> **PROBLEM TO SOLVE**: Transcribe the full listing exactly, and drop every picture.

> **DATASET EXCERPT**:
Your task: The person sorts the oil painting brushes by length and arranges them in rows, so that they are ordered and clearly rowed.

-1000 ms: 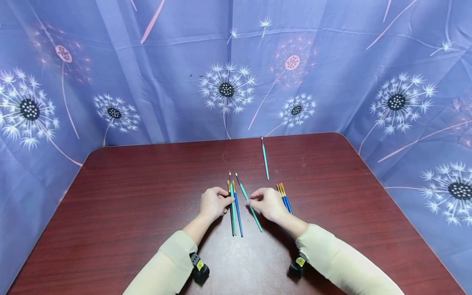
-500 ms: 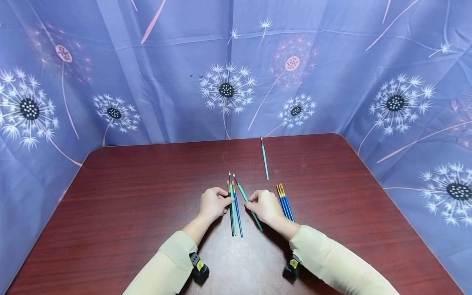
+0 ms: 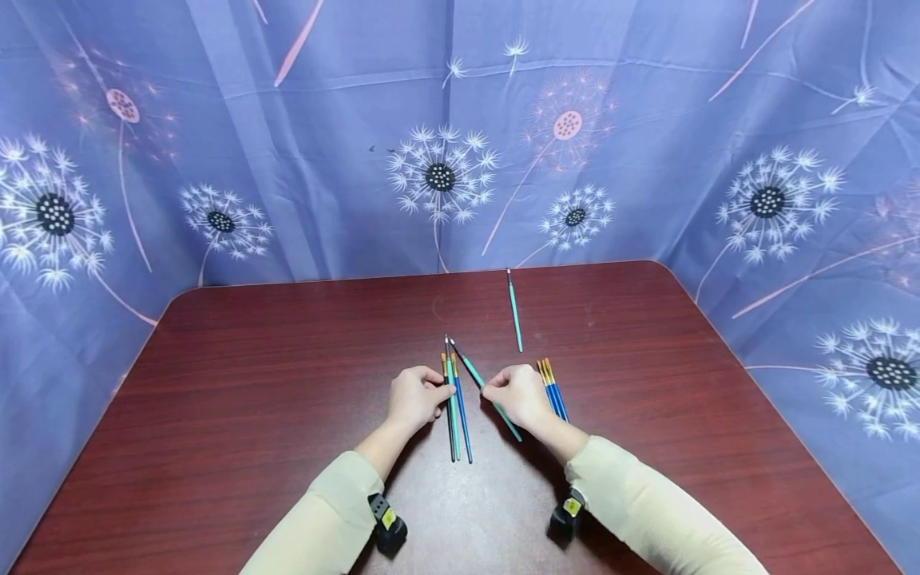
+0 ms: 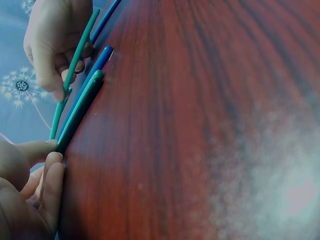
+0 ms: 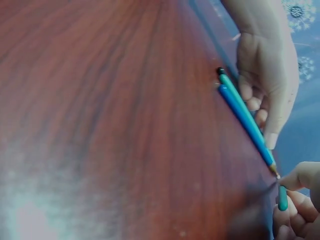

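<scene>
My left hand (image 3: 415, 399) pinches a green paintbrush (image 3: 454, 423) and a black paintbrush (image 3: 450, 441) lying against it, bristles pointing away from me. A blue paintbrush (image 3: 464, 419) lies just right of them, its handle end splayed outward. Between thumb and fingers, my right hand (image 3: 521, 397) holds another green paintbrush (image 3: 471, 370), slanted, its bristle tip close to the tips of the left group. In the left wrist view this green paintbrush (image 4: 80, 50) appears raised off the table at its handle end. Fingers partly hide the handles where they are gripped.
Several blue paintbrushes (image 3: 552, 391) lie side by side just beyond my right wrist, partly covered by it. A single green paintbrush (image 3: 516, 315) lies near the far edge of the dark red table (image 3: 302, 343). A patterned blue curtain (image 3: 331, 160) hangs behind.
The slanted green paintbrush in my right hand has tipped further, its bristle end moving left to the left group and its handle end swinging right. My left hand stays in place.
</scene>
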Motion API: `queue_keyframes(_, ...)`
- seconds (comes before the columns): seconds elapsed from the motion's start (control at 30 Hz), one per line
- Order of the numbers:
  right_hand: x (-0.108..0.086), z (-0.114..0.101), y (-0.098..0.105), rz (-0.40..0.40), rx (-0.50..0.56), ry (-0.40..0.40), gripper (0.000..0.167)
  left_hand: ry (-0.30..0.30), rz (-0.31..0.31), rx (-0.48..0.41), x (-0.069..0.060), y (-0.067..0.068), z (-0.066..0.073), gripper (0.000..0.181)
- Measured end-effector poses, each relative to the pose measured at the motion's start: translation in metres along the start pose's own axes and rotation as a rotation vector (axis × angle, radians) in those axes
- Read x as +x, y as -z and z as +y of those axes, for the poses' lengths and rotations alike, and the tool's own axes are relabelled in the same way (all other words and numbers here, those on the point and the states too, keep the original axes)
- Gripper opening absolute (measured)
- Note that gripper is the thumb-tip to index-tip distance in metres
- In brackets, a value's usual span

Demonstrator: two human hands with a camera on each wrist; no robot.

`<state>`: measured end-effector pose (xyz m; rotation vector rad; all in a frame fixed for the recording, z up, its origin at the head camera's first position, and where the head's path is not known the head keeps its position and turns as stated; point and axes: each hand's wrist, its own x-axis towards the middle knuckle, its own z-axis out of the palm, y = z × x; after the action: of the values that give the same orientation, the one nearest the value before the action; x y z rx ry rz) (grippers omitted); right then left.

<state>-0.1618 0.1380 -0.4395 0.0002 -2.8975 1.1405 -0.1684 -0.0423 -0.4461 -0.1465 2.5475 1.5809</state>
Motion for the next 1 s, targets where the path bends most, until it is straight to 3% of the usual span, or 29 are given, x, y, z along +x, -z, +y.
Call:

> **ANSWER BOX**:
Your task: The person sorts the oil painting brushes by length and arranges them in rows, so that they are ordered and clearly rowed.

-1000 ms: 
-500 ms: 
+0 ms: 
+0 ms: 
+0 ms: 

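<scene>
My left hand (image 3: 415, 399) pinches a green paintbrush (image 3: 454, 423) and a black paintbrush (image 3: 450, 441) lying against it, bristles pointing away from me. A blue paintbrush (image 3: 464, 419) lies just right of them, its handle end splayed outward. Between thumb and fingers, my right hand (image 3: 521, 397) holds another green paintbrush (image 3: 471, 370), slanted, its bristle tip close to the tips of the left group. In the left wrist view this green paintbrush (image 4: 80, 50) appears raised off the table at its handle end. Fingers partly hide the handles where they are gripped.
Several blue paintbrushes (image 3: 552, 391) lie side by side just beyond my right wrist, partly covered by it. A single green paintbrush (image 3: 516, 315) lies near the far edge of the dark red table (image 3: 302, 343). A patterned blue curtain (image 3: 331, 160) hangs behind.
The slanted green paintbrush in my right hand has tipped further, its bristle end moving left to the left group and its handle end swinging right. My left hand stays in place.
</scene>
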Motion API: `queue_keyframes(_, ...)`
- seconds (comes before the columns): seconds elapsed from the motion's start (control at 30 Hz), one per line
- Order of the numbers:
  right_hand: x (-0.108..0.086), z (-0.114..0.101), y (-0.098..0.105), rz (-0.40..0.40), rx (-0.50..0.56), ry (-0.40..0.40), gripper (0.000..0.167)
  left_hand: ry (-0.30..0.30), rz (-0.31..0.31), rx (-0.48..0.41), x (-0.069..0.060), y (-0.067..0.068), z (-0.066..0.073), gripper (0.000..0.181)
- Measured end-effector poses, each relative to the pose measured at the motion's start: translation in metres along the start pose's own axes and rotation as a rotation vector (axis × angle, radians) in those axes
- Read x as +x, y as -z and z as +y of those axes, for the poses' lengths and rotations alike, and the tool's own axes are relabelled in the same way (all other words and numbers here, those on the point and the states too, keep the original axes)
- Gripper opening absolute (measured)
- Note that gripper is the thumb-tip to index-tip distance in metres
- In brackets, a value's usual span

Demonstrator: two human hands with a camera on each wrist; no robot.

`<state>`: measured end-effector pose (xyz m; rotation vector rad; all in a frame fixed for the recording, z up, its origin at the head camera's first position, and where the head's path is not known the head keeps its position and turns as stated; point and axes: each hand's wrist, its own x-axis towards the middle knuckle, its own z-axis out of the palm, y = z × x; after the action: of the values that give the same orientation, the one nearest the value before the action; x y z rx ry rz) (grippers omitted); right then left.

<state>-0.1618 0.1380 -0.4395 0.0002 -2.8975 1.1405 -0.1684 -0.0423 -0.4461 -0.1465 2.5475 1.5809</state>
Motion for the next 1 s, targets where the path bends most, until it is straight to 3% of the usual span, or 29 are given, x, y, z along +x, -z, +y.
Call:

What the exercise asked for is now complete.